** WORK TO BE COMPLETED **
Which lines run from the line with "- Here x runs" through the line with "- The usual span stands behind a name" in the entries below? Print them exactly, both ends included, and nothing more.

** SOURCE MATERIAL **
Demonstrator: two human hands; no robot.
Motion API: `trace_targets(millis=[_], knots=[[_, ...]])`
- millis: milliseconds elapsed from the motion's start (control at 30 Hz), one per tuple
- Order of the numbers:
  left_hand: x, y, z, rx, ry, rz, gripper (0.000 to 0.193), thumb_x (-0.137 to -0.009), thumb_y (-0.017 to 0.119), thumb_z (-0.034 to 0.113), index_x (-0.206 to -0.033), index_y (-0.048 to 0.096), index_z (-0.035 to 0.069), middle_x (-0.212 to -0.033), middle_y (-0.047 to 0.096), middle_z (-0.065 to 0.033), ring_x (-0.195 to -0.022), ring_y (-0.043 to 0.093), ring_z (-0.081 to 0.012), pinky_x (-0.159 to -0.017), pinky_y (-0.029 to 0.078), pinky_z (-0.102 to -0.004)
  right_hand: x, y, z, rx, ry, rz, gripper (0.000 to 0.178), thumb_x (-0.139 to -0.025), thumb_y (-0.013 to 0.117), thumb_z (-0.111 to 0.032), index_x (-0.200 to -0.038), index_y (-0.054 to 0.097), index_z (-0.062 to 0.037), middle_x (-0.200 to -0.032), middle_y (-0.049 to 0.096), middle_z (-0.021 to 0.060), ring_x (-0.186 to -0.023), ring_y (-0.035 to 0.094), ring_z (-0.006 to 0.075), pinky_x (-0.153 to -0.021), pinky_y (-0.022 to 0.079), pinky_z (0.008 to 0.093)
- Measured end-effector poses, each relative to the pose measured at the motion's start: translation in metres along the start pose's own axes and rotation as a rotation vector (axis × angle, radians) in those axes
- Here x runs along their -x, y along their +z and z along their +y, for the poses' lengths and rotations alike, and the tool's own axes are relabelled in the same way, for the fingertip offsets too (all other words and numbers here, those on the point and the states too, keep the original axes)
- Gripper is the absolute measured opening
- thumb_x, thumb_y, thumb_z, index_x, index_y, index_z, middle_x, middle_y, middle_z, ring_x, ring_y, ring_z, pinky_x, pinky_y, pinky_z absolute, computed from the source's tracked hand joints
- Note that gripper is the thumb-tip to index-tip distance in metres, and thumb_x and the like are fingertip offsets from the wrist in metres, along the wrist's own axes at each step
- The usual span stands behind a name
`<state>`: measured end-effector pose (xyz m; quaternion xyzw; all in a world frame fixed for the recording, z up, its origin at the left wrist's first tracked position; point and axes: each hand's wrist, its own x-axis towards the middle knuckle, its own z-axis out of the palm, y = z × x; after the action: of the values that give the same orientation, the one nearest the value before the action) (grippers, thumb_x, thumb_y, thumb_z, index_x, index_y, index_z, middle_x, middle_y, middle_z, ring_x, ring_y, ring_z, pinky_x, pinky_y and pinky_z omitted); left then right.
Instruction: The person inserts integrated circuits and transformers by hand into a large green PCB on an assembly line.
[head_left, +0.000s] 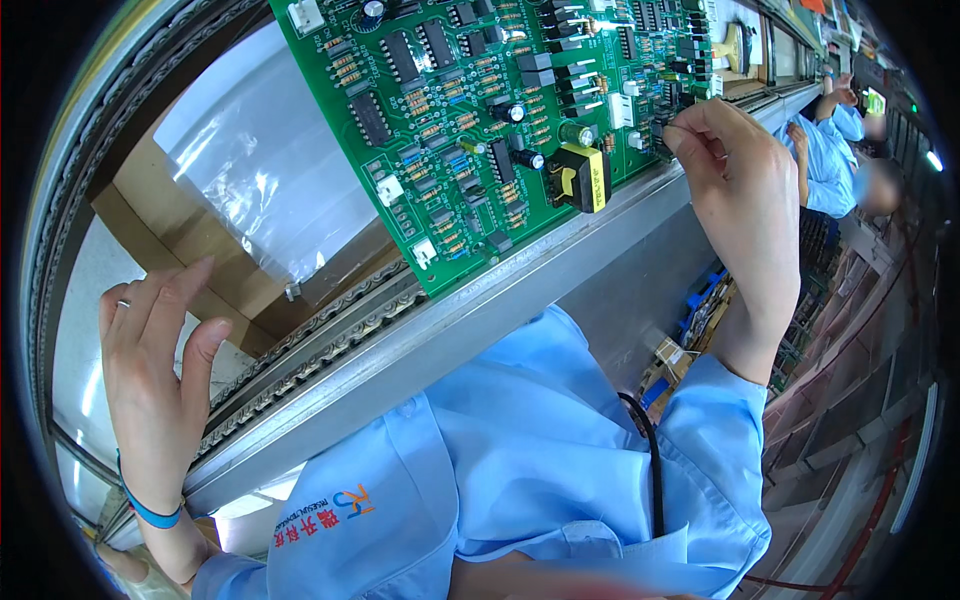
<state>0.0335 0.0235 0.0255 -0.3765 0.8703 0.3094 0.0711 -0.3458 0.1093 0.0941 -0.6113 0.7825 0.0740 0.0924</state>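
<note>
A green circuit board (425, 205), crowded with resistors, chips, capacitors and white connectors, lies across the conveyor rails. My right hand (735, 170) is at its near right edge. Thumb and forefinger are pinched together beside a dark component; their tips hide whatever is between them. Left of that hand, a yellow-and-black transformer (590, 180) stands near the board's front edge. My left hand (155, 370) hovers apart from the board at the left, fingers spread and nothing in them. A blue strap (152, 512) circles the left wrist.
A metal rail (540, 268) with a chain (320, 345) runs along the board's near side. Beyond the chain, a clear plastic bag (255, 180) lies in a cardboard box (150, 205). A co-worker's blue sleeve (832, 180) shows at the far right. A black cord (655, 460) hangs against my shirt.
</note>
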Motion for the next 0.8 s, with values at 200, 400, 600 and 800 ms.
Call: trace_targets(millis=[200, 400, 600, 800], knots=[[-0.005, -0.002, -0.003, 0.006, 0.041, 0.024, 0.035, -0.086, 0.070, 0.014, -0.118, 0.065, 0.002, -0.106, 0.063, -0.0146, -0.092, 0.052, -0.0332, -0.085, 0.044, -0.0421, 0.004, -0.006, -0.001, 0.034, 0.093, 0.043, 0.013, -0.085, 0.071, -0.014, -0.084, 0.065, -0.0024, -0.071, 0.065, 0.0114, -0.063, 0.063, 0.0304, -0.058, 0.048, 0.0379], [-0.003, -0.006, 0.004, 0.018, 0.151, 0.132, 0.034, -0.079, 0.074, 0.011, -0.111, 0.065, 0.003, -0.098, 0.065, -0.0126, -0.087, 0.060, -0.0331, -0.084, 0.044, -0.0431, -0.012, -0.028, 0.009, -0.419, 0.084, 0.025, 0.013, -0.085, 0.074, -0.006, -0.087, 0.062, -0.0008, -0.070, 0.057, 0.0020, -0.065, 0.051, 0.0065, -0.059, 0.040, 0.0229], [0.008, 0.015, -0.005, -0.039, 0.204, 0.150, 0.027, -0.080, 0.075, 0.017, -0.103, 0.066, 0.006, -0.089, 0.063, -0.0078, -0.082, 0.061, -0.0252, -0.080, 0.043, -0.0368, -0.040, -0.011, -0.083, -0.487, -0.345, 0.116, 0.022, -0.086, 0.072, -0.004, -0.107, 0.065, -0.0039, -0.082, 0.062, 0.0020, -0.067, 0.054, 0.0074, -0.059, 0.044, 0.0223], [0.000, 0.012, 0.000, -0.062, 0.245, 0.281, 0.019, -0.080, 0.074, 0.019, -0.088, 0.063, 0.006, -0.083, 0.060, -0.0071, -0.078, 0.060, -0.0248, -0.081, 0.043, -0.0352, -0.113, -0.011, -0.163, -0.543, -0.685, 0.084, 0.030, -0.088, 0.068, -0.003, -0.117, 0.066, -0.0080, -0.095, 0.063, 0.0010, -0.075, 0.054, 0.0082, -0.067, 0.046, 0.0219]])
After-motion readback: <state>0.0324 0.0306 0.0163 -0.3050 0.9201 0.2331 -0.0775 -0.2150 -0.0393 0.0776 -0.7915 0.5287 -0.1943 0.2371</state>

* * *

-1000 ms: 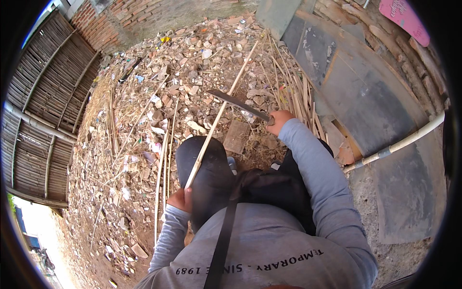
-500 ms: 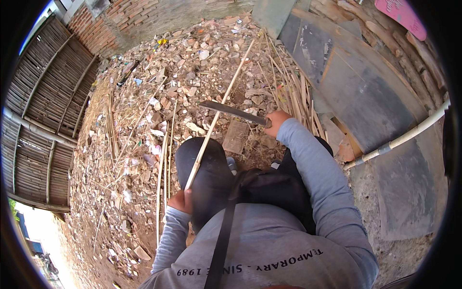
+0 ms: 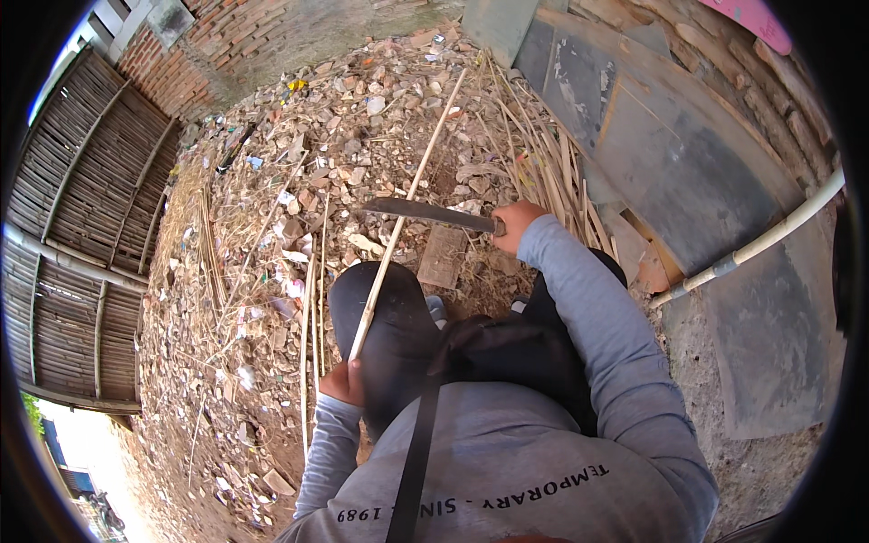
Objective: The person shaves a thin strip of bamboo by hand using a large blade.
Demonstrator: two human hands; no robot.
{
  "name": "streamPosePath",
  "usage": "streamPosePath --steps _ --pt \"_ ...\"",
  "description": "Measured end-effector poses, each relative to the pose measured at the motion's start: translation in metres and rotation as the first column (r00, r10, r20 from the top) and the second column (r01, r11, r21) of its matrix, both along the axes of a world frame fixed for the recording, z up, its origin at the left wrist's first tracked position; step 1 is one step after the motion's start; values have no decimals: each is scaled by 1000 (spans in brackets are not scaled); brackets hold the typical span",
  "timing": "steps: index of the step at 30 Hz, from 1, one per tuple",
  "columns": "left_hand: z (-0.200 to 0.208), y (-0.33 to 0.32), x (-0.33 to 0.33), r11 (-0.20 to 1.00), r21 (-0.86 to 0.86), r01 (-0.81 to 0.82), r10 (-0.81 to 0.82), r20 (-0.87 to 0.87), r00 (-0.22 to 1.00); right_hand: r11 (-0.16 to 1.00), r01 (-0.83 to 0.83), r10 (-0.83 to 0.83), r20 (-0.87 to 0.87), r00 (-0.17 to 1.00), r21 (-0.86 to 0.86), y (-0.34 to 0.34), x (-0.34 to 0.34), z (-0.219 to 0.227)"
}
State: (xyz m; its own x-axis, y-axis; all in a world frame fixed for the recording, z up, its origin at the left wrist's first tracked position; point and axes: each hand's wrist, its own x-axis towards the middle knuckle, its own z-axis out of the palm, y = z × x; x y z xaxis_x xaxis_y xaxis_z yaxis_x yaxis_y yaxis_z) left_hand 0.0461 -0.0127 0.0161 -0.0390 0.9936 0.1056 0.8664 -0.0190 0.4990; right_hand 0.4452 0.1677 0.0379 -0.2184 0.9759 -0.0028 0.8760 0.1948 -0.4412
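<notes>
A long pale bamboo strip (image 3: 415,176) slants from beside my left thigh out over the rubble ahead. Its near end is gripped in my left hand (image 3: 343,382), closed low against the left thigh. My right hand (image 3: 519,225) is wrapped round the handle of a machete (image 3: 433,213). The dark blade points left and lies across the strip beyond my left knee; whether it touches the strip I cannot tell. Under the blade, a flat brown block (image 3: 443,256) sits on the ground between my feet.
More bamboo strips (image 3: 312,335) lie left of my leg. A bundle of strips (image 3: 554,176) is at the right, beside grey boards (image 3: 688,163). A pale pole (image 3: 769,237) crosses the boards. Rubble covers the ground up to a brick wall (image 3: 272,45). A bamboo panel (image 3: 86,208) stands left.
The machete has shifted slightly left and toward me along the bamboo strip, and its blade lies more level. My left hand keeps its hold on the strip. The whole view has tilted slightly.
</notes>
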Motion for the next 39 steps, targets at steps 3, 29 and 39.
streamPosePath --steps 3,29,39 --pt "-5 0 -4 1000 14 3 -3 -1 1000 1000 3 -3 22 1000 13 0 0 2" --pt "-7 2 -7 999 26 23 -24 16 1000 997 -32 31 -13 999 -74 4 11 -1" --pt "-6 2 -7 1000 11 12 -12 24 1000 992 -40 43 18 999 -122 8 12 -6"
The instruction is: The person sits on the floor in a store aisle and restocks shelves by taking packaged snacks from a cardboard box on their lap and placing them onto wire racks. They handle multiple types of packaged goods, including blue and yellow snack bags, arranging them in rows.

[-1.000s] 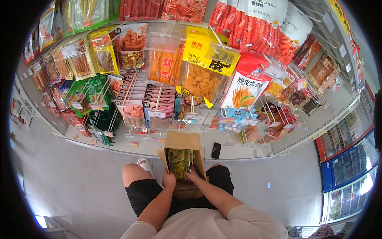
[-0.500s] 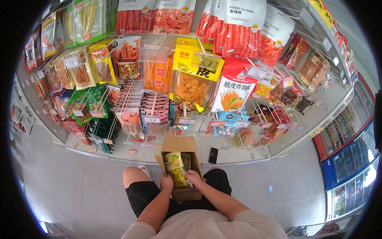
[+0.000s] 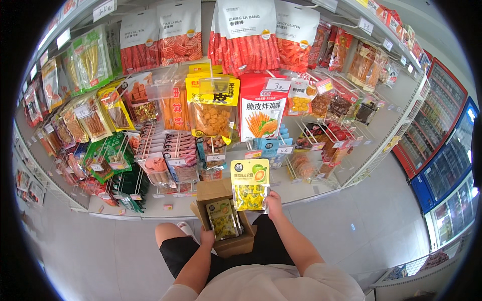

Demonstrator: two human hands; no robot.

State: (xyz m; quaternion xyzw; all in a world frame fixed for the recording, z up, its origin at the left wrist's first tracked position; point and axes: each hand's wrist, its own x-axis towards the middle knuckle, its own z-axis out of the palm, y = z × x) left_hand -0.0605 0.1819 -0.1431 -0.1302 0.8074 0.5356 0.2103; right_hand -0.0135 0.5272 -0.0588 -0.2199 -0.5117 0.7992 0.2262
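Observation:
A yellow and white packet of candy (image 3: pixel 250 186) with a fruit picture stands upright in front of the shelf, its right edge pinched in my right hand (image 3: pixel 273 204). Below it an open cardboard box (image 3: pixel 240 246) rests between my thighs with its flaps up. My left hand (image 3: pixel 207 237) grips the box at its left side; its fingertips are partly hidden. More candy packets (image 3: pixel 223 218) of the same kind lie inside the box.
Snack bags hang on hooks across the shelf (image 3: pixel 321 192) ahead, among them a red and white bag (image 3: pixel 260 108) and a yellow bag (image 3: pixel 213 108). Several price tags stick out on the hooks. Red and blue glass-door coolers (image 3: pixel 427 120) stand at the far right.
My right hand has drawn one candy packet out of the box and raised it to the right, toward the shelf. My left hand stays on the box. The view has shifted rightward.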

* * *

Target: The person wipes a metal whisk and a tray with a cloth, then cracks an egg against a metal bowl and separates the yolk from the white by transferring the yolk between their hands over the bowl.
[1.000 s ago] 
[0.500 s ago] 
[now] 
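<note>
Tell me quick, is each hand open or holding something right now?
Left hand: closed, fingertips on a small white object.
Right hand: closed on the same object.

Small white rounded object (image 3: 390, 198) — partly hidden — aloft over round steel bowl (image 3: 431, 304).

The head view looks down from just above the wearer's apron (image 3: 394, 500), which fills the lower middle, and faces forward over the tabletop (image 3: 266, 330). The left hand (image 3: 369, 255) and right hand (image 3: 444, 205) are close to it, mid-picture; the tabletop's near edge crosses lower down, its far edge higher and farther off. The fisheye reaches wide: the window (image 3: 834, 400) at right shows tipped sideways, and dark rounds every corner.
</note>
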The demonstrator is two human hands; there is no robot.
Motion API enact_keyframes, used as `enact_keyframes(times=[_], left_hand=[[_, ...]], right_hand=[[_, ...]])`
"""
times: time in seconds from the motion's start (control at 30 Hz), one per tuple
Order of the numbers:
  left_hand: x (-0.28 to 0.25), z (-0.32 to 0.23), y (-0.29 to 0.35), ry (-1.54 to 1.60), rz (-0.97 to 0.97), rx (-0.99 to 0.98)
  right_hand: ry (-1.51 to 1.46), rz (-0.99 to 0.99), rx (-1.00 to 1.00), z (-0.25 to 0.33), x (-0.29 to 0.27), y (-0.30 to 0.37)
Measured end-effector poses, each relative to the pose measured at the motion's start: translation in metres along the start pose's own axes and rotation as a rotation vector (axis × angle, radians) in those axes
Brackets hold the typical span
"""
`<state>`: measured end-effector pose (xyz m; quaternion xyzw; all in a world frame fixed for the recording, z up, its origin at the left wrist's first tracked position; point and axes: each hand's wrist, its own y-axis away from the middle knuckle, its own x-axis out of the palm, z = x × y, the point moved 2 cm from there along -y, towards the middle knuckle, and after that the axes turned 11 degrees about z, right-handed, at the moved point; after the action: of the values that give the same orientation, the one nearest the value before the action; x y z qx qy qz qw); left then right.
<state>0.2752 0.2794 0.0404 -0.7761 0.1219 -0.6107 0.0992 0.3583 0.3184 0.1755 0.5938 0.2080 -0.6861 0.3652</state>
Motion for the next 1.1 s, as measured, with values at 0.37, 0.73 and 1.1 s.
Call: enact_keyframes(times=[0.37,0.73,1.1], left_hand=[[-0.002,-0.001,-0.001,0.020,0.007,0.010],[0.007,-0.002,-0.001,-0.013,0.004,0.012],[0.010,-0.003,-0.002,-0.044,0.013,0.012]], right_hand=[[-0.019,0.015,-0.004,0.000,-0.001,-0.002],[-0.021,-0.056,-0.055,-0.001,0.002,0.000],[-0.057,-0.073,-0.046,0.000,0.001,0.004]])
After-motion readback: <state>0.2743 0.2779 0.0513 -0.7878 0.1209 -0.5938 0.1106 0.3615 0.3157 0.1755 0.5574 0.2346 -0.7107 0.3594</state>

** FINISHED EXERCISE **
- Here x runs along their -x, y along their +z and z along their +y, for the poses' lengths and rotations alike, and the tool's own axes are relabelled in the same way, for the fingertip offsets too (all other words and numbers here, those on the point and the states too, keep the original axes)
- Gripper is the absolute measured opening
- thumb_x, thumb_y, thumb_z, index_x, index_y, index_z, middle_x, middle_y, middle_z, ring_x, ring_y, ring_z, pinky_x, pinky_y, pinky_z absolute, computed from the source's tracked hand joints
- Note that gripper is the thumb-tip to index-tip distance in metres, and thumb_x and the like are fingertip offsets from the wrist in metres, along the wrist's own axes at each step
- The usual span stands behind a name

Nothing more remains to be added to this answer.